Show moreAxiom Space’s Ax-2 private astronaut mission docked with the International Space Station in May 2023.Credit…NASA

Visits to the International Space Station are valuable, and would-be astronauts and their countries can wait a long time for the opportunity. In addition to wealthy adventurers, Axiom Space is making it possible for people to make the trip from countries that have seldom or never had astronauts aboard the orbital outpost. The three on the Ax-3 flight are: Alper Gezeravcı, who will be the first Turkish astronaut; Marcus Wandt, a European Space Agency astronaut from Sweden; and Walter Villadei, an Italian Air Force pilot who previously flew to the edge of space on a Virgin Galactic rocket plane.

Japan Aerospace Exploration Agency’s Smart Lander for Investigating Moon, or SLIM, at the satellite fairing assembly building at the Tanegashima Space Center, Kagoshima prefecture, Japan.Credit…Japan Aerospace Exploration Agency, via Agence France-Presse — Getty Images

The Japanese space agency’s Smart Lander for Investigating Moon launched on a long lunar journey in September. The 420-pound spacecraft will attempt to set down after months in deep space, testing sophisticated lunar landing techniques for future space missions. It would be Japan’s first lunar landing, making it the fifth country to reach the moon.

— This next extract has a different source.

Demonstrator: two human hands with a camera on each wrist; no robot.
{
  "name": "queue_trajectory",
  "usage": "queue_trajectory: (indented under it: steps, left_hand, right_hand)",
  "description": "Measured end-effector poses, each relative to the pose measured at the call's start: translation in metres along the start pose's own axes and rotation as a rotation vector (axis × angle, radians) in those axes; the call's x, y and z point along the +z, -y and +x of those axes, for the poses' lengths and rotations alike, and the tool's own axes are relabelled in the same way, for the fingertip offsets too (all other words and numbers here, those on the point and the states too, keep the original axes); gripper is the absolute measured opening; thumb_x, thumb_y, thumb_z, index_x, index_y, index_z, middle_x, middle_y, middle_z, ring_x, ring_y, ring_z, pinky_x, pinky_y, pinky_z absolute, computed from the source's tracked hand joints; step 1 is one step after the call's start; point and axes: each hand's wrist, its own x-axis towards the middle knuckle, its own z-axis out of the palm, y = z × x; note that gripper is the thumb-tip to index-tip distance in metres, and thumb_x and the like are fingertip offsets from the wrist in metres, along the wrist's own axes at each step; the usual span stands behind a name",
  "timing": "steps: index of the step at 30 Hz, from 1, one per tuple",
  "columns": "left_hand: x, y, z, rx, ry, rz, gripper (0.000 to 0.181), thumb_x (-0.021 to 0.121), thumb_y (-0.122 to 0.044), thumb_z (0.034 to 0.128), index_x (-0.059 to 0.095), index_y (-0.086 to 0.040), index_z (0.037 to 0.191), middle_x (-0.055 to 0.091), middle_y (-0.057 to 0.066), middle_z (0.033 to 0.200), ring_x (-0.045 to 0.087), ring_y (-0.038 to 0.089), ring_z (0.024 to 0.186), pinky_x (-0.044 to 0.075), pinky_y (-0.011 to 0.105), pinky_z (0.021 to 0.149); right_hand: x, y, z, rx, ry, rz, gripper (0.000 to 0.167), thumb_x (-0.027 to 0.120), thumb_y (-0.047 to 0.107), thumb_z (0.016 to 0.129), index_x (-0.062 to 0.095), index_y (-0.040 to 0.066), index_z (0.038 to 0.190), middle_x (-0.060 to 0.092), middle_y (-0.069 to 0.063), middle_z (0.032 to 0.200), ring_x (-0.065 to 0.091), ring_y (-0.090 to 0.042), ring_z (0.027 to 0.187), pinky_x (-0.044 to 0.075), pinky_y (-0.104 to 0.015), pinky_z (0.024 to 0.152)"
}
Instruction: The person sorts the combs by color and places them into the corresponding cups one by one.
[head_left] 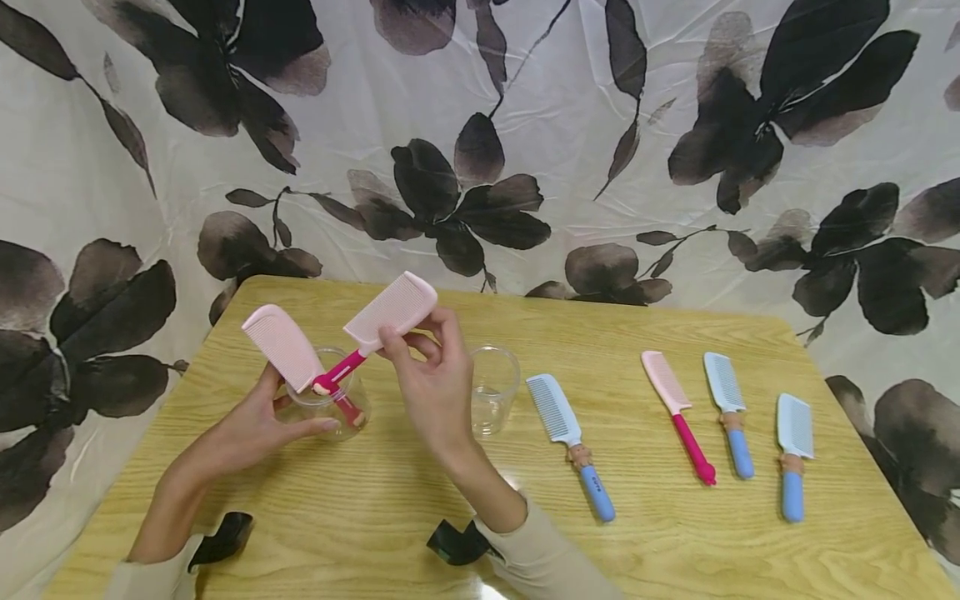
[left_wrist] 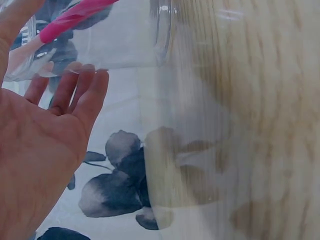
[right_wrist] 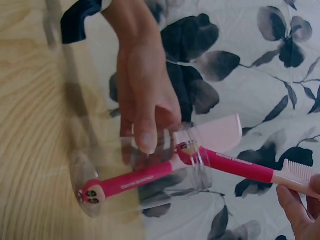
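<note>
The left hand (head_left: 243,433) grips a clear cup (head_left: 356,387) (a pink comb (head_left: 283,348) leans inside); the right hand (head_left: 437,383) pinches a second comb (head_left: 367,331), handle tip at the mouth. Toward three o'clock, another cup (head_left: 495,392), then four loose combs (head_left: 678,408) on the table (head_left: 645,550).

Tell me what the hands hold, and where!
The right hand pinches a pink comb near its neck; the left hand grips a clear cup round its side.

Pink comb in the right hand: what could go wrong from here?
The held comb, its handle end at the clear cup's mouth, might catch on the inserted comb. If the left hand loosens, the cup could tip, since the inserted comb leans out of it.
</note>
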Motion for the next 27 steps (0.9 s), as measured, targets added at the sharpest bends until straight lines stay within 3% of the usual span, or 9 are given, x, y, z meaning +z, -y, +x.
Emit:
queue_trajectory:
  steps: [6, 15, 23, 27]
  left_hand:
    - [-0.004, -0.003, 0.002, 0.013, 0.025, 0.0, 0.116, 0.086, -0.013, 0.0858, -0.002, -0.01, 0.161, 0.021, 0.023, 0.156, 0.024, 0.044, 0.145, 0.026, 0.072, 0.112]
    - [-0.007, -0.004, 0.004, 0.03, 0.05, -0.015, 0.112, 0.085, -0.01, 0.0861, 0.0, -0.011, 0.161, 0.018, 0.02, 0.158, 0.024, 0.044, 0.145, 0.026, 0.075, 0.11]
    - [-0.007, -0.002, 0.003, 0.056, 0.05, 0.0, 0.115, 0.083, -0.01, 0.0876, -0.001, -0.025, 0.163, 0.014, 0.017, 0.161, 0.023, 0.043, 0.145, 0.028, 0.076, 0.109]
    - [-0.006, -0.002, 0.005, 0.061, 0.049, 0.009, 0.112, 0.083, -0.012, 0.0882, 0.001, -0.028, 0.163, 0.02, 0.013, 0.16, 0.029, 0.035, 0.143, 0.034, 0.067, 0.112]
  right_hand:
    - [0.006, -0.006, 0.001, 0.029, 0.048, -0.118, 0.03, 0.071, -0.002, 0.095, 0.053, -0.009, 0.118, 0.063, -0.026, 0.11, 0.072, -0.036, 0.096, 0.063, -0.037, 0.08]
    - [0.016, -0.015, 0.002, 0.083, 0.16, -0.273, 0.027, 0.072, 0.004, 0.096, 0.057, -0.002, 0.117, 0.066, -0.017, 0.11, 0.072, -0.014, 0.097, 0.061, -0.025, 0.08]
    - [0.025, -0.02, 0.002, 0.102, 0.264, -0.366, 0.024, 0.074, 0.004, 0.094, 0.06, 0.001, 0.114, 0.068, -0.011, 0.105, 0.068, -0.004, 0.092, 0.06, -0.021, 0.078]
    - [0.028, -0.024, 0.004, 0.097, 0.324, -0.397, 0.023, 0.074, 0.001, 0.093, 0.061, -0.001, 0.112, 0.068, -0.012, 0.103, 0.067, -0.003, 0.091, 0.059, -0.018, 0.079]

A new image of Jupiter’s moon Io captured by the Juno spacecraft on Dec. 30.Credit…NASA/SwRI/MSSS

More than seven years after it began studying Jupiter, NASA’s Juno mission has been making close passes of some the gas giant’s moons. The latest is Io, the most volcanic world in the solar system. It made a close pass of less than 1,000 miles on Dec. 30, and a second visit on this date could yield more insights about Io and its eruptions.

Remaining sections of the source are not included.